= Brad Rone =

American boxer

Brad Rone (September 30, 1968 - July 18, 2003) was a journeyman boxer from Cincinnati, Ohio. Rone was not an accomplished boxer: He lost 26 professional bouts in a row before dying.

Rone died after a fight with Billy Zumbrun, a boxer who had beaten Rone before, and who had become friends with Rone after their first fight. Rone had been banned from fighting in Nevada for three years. Although he lived in Las Vegas, commissioner Marc Ratner, considered one of the most serious and respected figures in boxing, felt Rone was in risk of getting injured every time he boxed, so he denied the Ohio native a license in 2000. Rone then took to the road to find fights, going as far as Germany and Denmark.

Despite being banned from Nevada, he fought several times in California, as well as in Idaho and Texas. His fights with Zumbrun were in Utah. Usually, when a boxer is banned from fighting in one state of the United States, the suspension carries over to the other states, but in Rone's case, he still managed to get fights on U.S. soil.

On July 17, Rone's mother died of a heart attack. Seemingly out of money to fly to Ohio, Rone was offered a fight with Zumbrun in Utah the following day, for a fee of 800 dollars. He accepted, and drove to Utah for the fight.
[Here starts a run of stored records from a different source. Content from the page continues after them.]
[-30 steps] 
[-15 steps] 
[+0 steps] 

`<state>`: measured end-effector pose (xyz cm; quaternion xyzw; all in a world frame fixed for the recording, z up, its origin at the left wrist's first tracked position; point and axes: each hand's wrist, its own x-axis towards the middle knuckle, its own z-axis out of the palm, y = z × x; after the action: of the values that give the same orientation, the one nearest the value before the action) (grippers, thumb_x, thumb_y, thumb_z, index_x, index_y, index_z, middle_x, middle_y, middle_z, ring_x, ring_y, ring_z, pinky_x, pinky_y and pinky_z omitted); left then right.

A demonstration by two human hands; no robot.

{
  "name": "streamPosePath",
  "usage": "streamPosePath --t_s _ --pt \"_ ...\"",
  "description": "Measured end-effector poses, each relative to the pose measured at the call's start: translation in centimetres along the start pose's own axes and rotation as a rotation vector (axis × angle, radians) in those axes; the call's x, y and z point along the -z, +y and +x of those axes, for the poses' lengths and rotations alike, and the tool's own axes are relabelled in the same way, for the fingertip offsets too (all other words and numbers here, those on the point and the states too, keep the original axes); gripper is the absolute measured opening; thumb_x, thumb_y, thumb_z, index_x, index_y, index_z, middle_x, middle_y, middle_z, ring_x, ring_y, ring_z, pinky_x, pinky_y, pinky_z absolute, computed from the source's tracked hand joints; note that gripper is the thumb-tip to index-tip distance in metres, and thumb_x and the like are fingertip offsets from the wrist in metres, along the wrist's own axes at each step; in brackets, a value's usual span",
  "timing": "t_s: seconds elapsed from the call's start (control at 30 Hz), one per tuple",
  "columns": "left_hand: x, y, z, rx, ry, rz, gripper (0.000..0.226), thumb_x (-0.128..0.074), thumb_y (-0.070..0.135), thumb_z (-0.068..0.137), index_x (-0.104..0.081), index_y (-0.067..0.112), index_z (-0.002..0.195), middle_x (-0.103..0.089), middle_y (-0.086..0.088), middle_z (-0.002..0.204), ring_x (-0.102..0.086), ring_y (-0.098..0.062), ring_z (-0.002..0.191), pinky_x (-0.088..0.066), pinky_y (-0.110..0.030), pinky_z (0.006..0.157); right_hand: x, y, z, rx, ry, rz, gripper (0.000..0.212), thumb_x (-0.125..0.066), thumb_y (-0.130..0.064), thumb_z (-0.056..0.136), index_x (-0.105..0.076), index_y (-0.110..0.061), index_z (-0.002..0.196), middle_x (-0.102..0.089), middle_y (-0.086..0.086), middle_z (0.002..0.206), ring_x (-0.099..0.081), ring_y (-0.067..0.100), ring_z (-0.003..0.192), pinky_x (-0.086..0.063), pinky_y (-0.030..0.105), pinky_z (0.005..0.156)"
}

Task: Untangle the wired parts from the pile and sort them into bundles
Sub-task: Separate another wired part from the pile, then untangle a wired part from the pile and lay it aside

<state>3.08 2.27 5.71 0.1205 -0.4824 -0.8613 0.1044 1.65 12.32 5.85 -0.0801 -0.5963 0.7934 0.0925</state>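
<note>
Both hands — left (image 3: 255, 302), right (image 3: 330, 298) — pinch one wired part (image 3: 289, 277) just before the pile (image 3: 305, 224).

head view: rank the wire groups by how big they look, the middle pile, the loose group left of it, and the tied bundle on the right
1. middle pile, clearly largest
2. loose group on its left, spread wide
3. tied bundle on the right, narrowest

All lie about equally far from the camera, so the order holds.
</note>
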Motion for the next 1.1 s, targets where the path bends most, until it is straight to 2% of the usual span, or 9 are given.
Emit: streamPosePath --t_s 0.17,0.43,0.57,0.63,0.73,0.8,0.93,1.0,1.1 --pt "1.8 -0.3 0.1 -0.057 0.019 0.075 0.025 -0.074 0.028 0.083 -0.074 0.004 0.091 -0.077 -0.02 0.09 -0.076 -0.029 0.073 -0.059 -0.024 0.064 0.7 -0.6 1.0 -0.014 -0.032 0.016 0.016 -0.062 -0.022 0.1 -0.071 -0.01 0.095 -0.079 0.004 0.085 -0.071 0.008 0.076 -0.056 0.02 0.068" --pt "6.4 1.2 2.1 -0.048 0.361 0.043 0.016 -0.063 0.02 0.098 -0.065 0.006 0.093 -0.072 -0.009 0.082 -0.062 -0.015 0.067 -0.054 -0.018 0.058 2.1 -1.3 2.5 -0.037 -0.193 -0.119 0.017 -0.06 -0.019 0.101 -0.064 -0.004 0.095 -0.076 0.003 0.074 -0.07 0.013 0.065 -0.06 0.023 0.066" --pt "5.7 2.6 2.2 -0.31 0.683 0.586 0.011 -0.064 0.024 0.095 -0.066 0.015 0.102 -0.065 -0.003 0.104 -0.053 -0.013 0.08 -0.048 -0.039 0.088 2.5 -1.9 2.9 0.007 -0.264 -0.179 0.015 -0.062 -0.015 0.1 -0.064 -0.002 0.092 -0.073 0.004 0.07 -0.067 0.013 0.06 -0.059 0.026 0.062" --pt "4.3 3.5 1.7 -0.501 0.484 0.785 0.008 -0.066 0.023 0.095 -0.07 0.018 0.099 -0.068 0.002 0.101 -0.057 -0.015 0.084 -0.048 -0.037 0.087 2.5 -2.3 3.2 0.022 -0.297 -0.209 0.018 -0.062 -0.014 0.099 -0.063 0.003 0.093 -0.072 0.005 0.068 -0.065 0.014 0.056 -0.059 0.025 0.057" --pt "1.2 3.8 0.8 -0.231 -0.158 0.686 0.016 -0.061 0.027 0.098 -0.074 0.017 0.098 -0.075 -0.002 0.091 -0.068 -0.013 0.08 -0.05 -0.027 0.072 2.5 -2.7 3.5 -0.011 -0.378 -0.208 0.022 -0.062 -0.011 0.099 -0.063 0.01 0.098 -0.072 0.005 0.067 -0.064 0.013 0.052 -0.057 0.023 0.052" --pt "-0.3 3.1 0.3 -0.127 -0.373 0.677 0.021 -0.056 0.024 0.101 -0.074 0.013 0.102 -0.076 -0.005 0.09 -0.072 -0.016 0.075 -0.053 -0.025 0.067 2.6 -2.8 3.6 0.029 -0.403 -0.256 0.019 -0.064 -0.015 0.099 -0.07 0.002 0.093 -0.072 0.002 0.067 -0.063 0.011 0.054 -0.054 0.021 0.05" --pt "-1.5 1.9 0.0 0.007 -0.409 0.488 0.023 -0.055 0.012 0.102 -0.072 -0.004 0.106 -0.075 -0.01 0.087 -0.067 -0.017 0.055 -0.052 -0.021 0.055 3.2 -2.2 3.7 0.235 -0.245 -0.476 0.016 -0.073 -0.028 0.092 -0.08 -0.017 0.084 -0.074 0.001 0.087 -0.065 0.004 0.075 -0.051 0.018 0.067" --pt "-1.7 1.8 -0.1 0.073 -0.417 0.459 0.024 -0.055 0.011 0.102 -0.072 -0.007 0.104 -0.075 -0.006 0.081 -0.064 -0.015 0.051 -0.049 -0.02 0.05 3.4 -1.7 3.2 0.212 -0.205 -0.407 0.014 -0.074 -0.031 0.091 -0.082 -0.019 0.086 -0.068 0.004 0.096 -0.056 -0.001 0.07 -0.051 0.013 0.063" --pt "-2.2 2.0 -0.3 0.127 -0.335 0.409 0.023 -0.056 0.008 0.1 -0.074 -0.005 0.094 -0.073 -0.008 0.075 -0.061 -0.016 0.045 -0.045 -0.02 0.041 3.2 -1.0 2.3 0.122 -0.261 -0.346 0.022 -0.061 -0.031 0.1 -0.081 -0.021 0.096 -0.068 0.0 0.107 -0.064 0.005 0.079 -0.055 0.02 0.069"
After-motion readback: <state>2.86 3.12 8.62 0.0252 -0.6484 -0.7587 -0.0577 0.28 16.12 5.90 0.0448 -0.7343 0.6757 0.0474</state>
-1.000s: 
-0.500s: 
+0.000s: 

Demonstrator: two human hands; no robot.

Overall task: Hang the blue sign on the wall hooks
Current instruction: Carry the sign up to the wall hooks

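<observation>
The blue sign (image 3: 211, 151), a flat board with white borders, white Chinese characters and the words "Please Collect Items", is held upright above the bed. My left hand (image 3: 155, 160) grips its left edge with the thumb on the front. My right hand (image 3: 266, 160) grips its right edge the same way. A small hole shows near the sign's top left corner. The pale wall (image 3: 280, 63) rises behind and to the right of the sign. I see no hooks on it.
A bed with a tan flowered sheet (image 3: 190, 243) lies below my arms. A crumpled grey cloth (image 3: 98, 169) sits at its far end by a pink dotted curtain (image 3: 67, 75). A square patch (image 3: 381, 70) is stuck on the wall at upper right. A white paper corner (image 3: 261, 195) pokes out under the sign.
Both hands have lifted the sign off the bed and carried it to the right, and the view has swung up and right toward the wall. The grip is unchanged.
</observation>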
Rone was hit by a Zumbrun jab just before the bell to end the first round. He turned around to walk to his corner when he collapsed, dying instantly. A ringside doctor tried to revive him using cardiopulmonary resuscitation, but his efforts were in vain. An autopsy later revealed Rone had died of a heart attack instead of as a consequence of the punch inflicted by Zumbrun.

Various theories have been formed after his death: Rone was a large, 260 lb man who might have inherited a heart condition from his mother. He was distraught by her death and might have been under pressure and distress before the fight. Since he had a losing streak of 26 bouts in a row, the theory that he might have taken too much punishment inside a ring is also credible.

Former commissioner Ratner himself said that he would not have allowed Rone to fight. Moreover, Arizona senator John McCain expressed his feeling that Rone's death showed that a unified national boxing commission was needed, one which would verify boxers' records and whether they are banned from one state or not. Rone's opponent, Zumbrun, told friends that Rone lacked his usual strength.